I wish I could say that after Amelia's miraculous arrival I stayed in that wonderful place of perfect peace and trust, but sadly that's not the case. The day after her birth, recognizing there may be some health concerns associated with Down Syndrome, I got online to see what I could learn (I don't recommend anyone do this the day after giving birth). As I sat looking at the screen, my baby in my arms, tears streamed down my face and my heart filled with fear. Fear of possibly losing my child, fear of entering a world of conventional medicine in which I have no trust, dealing with health issues I have no prior knowledge of or control over was more than I could fathom. How on earth did God think I could handle this?

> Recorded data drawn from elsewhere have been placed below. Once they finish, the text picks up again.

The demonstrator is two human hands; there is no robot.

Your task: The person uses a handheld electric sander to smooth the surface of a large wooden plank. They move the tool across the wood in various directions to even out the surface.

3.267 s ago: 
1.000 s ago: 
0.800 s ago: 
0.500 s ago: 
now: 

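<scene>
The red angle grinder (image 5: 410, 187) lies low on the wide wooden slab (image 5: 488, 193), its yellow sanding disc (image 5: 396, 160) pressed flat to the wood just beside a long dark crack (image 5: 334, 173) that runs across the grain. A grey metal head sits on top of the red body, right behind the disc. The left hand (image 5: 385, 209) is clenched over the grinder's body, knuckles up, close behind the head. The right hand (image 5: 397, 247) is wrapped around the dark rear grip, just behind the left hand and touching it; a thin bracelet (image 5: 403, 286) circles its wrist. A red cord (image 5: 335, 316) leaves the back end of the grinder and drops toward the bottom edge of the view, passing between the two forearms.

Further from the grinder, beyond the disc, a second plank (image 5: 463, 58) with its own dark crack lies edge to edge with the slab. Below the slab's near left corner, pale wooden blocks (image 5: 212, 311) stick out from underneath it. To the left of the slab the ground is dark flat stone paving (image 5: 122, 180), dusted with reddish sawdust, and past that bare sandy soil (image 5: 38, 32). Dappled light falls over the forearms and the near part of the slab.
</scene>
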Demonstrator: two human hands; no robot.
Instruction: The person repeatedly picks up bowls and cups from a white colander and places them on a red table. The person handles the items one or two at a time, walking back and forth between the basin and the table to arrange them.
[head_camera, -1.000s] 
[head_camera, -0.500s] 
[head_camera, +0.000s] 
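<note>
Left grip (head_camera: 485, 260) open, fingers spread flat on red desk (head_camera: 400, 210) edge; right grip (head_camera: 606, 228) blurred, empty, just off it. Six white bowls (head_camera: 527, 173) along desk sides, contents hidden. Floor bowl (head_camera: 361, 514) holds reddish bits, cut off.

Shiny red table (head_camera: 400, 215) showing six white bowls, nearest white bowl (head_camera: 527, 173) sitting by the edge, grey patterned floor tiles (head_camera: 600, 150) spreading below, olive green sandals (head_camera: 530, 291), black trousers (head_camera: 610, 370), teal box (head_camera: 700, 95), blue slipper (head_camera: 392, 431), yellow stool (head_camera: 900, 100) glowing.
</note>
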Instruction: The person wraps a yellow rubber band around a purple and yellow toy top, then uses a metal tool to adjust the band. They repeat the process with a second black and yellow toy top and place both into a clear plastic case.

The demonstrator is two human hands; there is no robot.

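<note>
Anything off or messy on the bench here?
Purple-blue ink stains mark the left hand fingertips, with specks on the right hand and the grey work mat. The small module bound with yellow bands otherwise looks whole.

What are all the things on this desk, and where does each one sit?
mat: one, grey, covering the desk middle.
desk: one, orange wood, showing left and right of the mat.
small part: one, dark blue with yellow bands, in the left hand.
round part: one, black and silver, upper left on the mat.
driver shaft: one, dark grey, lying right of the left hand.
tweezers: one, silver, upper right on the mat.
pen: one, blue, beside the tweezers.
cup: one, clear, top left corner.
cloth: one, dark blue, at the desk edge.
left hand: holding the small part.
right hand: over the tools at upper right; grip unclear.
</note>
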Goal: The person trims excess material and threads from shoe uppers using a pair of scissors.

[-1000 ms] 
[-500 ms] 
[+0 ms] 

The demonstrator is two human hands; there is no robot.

It grieves me that my faith is so small and that I so quickly forget God's miraculous care and faithfulness. I'm filled to overflowing with gratitude that His love is unconditional. He knows my weaknesses and He loves me in spite of them. He is always ready to lavish me with Grace. God is teaching me to live in a place of dependence and it is one of the hardest but most liberating lessons I've had to learn. I pray that someday it will come naturally to me but for now it's a constant falling down and letting Him pick me back up.
Heb 4:15 For we do not have a high priest who is unable to sympathize with our weaknesses, but one who in every respect has been tempted as we are, yet without sin.